(Extracted material Opens)

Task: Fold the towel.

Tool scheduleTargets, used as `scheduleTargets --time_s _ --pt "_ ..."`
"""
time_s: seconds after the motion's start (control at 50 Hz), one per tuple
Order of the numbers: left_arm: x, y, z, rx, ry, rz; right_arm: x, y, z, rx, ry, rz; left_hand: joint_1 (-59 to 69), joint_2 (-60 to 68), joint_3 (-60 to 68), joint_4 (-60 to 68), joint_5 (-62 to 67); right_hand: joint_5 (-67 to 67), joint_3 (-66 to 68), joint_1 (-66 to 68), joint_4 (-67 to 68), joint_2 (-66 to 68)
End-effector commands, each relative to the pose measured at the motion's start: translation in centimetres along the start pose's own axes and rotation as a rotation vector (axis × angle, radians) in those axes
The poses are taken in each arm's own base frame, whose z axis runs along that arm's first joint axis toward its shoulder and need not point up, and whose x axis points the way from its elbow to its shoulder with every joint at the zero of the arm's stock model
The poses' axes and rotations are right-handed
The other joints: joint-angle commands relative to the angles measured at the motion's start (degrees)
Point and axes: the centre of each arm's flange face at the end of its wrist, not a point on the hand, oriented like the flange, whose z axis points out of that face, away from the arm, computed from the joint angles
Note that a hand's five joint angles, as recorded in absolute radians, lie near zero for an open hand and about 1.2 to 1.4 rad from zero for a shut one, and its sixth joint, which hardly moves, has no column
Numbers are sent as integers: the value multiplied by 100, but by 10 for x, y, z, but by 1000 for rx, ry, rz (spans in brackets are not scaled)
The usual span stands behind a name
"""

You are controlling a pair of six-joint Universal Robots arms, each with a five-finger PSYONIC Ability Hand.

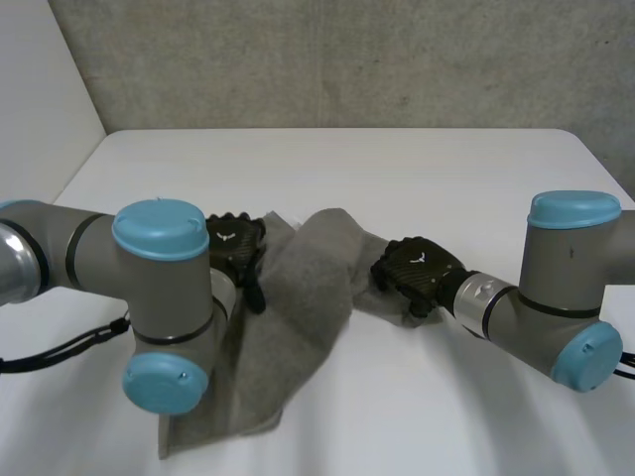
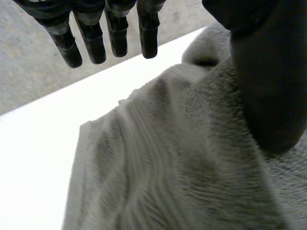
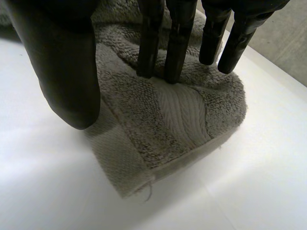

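This looks like a robot lab or test room. A plain white table (image 1: 417, 169) stands in a corner. Behind the table is a rough grey wall (image 1: 347, 59), and at the table's left side is a smooth white wall (image 1: 35, 99). A left robot arm (image 1: 164, 297) and a right robot arm (image 1: 566, 288) reach over the table, where one grey towel (image 1: 308, 288) lies.

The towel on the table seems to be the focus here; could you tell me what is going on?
The robot is working on a grey towel that lies rumpled on the white table. Its left hand is at the towel's far left edge, its fingers straight above the cloth. Its right hand is at a corner on the right, with straight fingers pressing down on it. Neither hand appears to grip the towel, and no neat fold is made yet.
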Motion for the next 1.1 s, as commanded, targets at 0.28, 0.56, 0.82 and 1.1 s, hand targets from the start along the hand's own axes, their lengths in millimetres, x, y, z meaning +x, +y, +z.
scheduleTargets --time_s 0.28,0.56,0.82,1.1 --pt "-44 8 52 44 -129 76 4 4 7 -9 16 -10 -301 -288 -273 -309 -236 1276 -257 1309 -428 1315" --pt "-86 -22 66 111 -234 90 14 -6 5 20 36 -16 -352 -338 -273 -309 -286 4117 -257 4150 -428 4156" --pt "-87 -41 30 91 -206 100 41 -36 -3 110 113 36 -369 -355 -273 -309 -303 4117 -257 4150 -428 4156" --pt "-38 -30 -83 -20 24 92 67 -39 -3 169 158 212 -335 -321 -273 -309 -270 4117 -257 4150 -428 4156"
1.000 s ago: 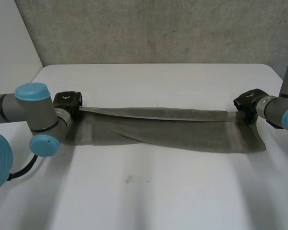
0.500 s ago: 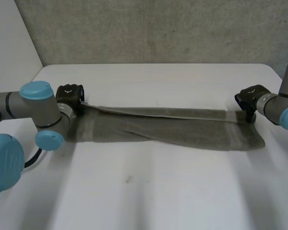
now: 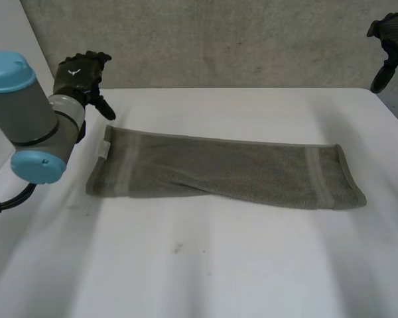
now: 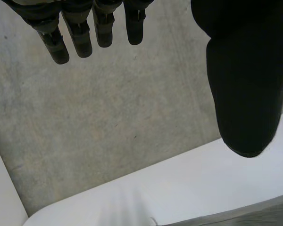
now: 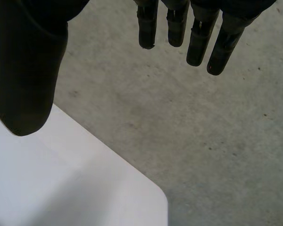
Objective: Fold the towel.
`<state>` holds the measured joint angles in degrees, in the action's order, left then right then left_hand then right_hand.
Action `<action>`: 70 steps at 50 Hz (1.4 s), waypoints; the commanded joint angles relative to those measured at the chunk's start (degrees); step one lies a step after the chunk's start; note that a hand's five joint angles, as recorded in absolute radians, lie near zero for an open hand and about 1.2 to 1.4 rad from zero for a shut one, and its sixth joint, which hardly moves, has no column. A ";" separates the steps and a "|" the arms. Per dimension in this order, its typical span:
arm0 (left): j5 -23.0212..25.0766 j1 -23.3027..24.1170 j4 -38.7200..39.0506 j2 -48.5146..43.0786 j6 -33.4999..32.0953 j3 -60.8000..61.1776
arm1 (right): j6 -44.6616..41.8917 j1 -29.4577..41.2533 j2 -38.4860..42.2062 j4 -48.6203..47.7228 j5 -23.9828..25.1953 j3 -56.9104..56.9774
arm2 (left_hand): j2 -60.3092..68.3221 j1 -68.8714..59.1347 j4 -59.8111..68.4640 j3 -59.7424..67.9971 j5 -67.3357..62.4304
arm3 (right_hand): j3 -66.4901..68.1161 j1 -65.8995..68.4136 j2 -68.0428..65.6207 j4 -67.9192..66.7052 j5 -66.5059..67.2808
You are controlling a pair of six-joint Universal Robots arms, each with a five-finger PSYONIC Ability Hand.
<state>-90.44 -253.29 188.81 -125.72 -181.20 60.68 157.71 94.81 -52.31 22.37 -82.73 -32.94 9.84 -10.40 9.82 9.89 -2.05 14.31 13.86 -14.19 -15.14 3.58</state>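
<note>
left hand (image 3: 79, 76) and right hand (image 3: 391, 33) hang raised near the far corners of the white table (image 3: 205, 278), well apart from the cloth, fingers straight and holding nothing. the towel (image 3: 219, 173) lies flat across the middle of the table as a long strip, seemingly doubled lengthwise, with a small label (image 3: 105, 150) at its left end. the first fold looks done, and the next move likely calls for pinching one short end's corners and carrying them over to the other end.
</note>
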 commanded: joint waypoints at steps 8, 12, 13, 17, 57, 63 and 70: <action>-0.08 1.65 -0.46 11.99 -0.65 22.79 | -6.10 0.03 -14.05 -3.65 7.50 -33.85 | 3.90 -3.35 3.93 3.85 -1.70 | 3.52 3.96 -3.63 -2.68 4.24; -0.26 1.48 -0.46 12.70 -0.65 26.41 | -7.24 -0.06 -16.59 -13.28 7.67 -47.26 | 3.90 -3.35 3.93 3.85 -1.70 | 8.05 8.50 -8.17 -7.22 8.78; -0.35 1.30 -0.37 12.70 -0.47 27.81 | -7.25 -0.06 -16.60 -13.31 7.67 -47.30 | 3.90 -3.35 3.93 3.85 -1.70 | 8.06 8.50 -8.18 -7.22 8.78; -0.17 0.42 0.07 12.79 -0.03 30.98 | -7.95 0.03 -16.60 -23.66 7.59 -57.12 | 3.74 -3.18 3.76 3.69 -1.53 | 10.06 10.51 -10.18 -9.23 10.79; -0.17 -1.25 3.94 13.31 0.06 35.12 | -24.11 -17.29 -4.56 -32.22 -1.73 -45.29 | 1.89 -1.33 1.91 1.84 0.32 | 65.69 66.14 -65.81 -64.86 66.42; -0.17 -1.16 4.02 13.31 -0.03 35.12 | -25.18 -13.79 -4.64 -29.93 -2.17 -41.51 | 1.89 -1.33 1.91 1.84 0.32 | 65.69 66.14 -65.81 -64.86 66.42; -0.26 -1.16 4.20 13.14 -0.21 35.12 | -25.35 2.84 -5.44 -29.14 -5.16 -36.49 | 1.72 -1.16 1.74 1.67 0.49 | 65.69 66.14 -65.81 -64.86 66.42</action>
<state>-90.62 -254.48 192.81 -112.44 -181.26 95.81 132.31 84.48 -57.04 -7.36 -85.60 -73.23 10.81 -11.07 10.87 10.85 -2.05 76.85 75.13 -75.78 -76.87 66.39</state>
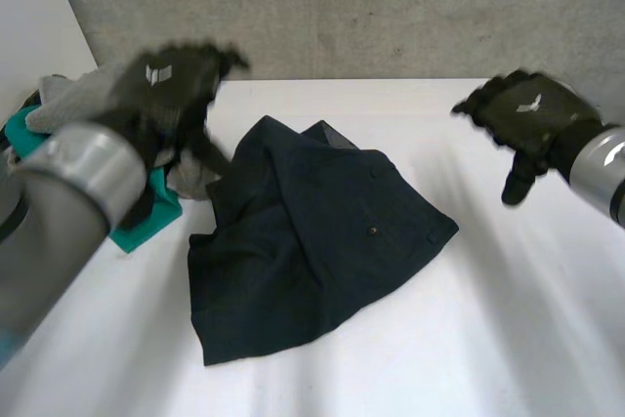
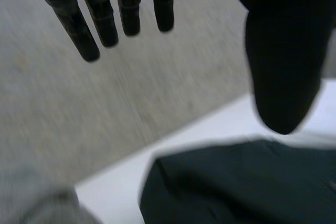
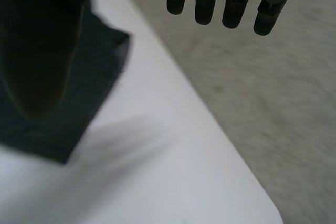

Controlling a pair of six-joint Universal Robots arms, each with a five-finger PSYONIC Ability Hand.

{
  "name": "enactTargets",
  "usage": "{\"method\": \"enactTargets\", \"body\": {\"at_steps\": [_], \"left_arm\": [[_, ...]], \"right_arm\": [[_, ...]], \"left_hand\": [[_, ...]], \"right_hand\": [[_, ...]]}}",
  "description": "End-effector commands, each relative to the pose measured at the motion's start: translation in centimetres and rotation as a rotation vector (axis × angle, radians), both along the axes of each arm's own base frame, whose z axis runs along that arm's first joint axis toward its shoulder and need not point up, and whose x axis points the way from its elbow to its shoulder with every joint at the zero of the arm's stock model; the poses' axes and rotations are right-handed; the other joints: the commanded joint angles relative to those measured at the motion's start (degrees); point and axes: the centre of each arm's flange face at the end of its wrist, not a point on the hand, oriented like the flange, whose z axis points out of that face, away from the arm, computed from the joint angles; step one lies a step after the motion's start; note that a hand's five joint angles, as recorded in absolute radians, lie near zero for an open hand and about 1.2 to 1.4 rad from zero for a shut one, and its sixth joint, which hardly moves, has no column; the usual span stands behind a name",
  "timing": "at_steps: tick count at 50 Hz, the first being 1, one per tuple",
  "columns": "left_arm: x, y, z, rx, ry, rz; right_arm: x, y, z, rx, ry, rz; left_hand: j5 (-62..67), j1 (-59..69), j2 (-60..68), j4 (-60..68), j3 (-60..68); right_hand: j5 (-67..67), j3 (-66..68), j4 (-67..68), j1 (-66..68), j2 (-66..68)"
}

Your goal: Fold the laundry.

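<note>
The left hand (image 1: pixel 166 85) hangs spread wide and holds nothing, above a heap of grey cloth (image 1: pixel 70 97) and teal cloth (image 1: pixel 146 224) at the white table's (image 1: pixel 508 319) far left corner. The right hand (image 1: pixel 527 109) hovers over the right edge, fingers straight and empty. Dark navy shorts (image 1: pixel 312 241) lie crumpled mid-table, between both hands.

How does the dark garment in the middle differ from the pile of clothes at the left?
The dark garment lies alone, spread loosely; the pile is bunched at the table edge. The dark garment is one navy colour; the pile mixes grey and teal. Shared: neither is held; the left hand and right hand hover open.
</note>
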Motion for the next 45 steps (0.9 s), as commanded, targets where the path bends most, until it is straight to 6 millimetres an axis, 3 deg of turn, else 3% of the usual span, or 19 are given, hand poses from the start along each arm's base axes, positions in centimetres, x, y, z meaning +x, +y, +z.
{"method": "enactTargets", "body": {"at_steps": [1, 2, 5, 16, 21, 31, 40, 42, 44, 45], "left_arm": [[2.3, 7.4, -7.2, 0.305, -0.210, -0.111], [2.6, 8.6, -8.7, 0.361, -0.241, -0.136], [2.8, 9.5, -11.0, 0.401, -0.268, -0.151], [2.2, 6.5, -16.3, 0.352, -0.326, -0.069], [1.9, 6.2, -17.7, 0.358, -0.396, -0.091], [1.3, 4.6, -18.6, 0.256, -0.431, -0.082], [0.8, 3.5, -20.1, 0.199, -0.497, -0.095], [0.8, 3.4, -20.1, 0.187, -0.510, -0.099], [0.6, 3.0, -19.9, 0.162, -0.520, -0.099], [0.6, 2.9, -19.7, 0.154, -0.521, -0.095]], "right_arm": [[0.0, 3.9, -4.1, 0.134, 0.240, 0.278], [0.1, 4.0, -4.6, 0.144, 0.246, 0.299], [0.4, 3.4, -7.5, 0.187, 0.229, 0.316], [1.6, 0.0, -13.0, 0.137, 0.113, 0.313], [2.3, -1.2, -14.4, 0.102, 0.103, 0.312], [3.5, -2.5, -15.7, 0.077, 0.090, 0.294], [4.1, -3.5, -17.0, 0.082, 0.105, 0.270], [4.1, -3.7, -17.0, 0.077, 0.100, 0.267], [4.1, -3.9, -16.9, 0.062, 0.084, 0.261], [4.2, -4.1, -16.7, 0.055, 0.075, 0.258]], "left_hand": [[11.84, 11.30, 12.16, 12.08, 12.27], [12.51, 11.97, 12.82, 12.75, 12.94], [12.01, 11.47, 12.33, 12.25, 12.45], [11.84, 11.30, 12.16, 12.08, 12.28], [11.84, 11.30, 12.16, 12.08, 12.28], [13.01, 12.47, 13.33, 13.25, 13.45], [31.49, 30.95, 31.80, 31.73, 31.92], [42.73, 42.19, 43.05, 42.97, 43.17], [61.22, 60.68, 61.53, 61.45, 61.65], [61.28, 60.74, 61.59, 61.51, 61.71]], "right_hand": [[7.46, 7.97, 7.94, 7.70, 8.03], [7.97, 8.48, 8.45, 8.21, 8.54], [12.31, 12.82, 12.80, 12.55, 12.89], [15.04, 15.55, 15.52, 15.28, 15.61], [16.88, 17.39, 17.36, 17.12, 17.46], [24.11, 24.62, 24.60, 24.35, 24.69], [32.84, 33.35, 33.32, 33.08, 33.41], [45.09, 45.60, 45.57, 45.33, 45.66], [66.79, 67.30, 67.27, 67.03, 67.37], [66.87, 67.38, 67.35, 67.11, 67.44]]}}
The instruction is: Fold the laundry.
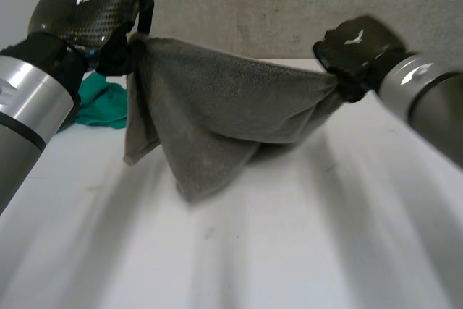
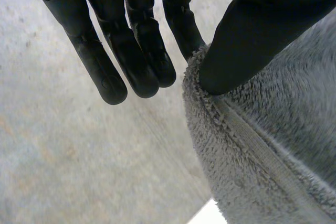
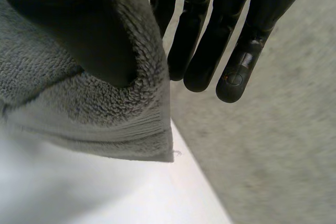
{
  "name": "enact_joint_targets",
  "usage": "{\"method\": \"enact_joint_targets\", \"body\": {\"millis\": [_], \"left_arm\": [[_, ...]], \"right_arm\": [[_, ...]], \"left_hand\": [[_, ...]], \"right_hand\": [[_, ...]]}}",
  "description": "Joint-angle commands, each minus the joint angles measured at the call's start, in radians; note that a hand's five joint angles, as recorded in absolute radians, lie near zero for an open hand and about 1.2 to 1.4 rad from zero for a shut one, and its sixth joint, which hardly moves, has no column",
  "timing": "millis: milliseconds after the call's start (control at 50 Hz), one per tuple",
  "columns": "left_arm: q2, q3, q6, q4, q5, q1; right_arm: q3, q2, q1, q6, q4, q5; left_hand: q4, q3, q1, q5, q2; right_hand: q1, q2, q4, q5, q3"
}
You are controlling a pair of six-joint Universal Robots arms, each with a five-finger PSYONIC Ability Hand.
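Aloft, the fluffy grey terry towel (image 1: pixel 224 106) hung over the white table (image 1: pixel 289 251), seemingly to spread it flat. The left hand (image 1: pixel 87 5) pinched its left corner and the right hand (image 1: pixel 354 52) its right, thumb against finger.

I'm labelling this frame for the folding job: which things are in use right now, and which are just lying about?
In use: grey towel, hanging between the hands; left hand and right hand, each pinching an end of its top edge.
Lying about: green cloth, crumpled on the white table beside the left arm, untouched.
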Motion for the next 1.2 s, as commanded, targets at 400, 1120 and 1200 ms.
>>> {"method": "enact_joint_targets", "body": {"millis": [400, 1120, 1200], "left_arm": [[-0.630, 0.325, 0.198, 0.033, -0.002, 0.022], [-0.503, -0.076, 0.246, 0.350, -0.045, 0.051], [-0.615, -0.095, 0.298, 0.300, -0.047, 0.034]], "right_arm": [[-0.398, 0.389, 0.023, -0.181, 0.201, 0.193], [0.005, 0.291, 0.072, -0.101, -0.104, 0.235], [0.085, 0.366, 0.069, -0.084, -0.129, 0.222]], "left_hand": [[0.195, 0.203, 0.252, 0.249, 0.200], [0.195, 0.203, 0.252, 0.249, 0.200], [0.195, 0.203, 0.252, 0.249, 0.200]], "right_hand": [[0.406, 0.224, 0.211, 0.235, 0.218], [0.406, 0.224, 0.211, 0.235, 0.218], [0.406, 0.224, 0.211, 0.235, 0.218]]}}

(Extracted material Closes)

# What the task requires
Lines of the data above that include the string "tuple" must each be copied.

# Exercise answer
time_s: seconds after the motion's start (control at 50 Hz), one per tuple
  "timing": "at_steps: tick count at 50 Hz, the first being 1, one per tuple",
  "timing": "millis: milliseconds after the call's start (control at 50 Hz), one per tuple",

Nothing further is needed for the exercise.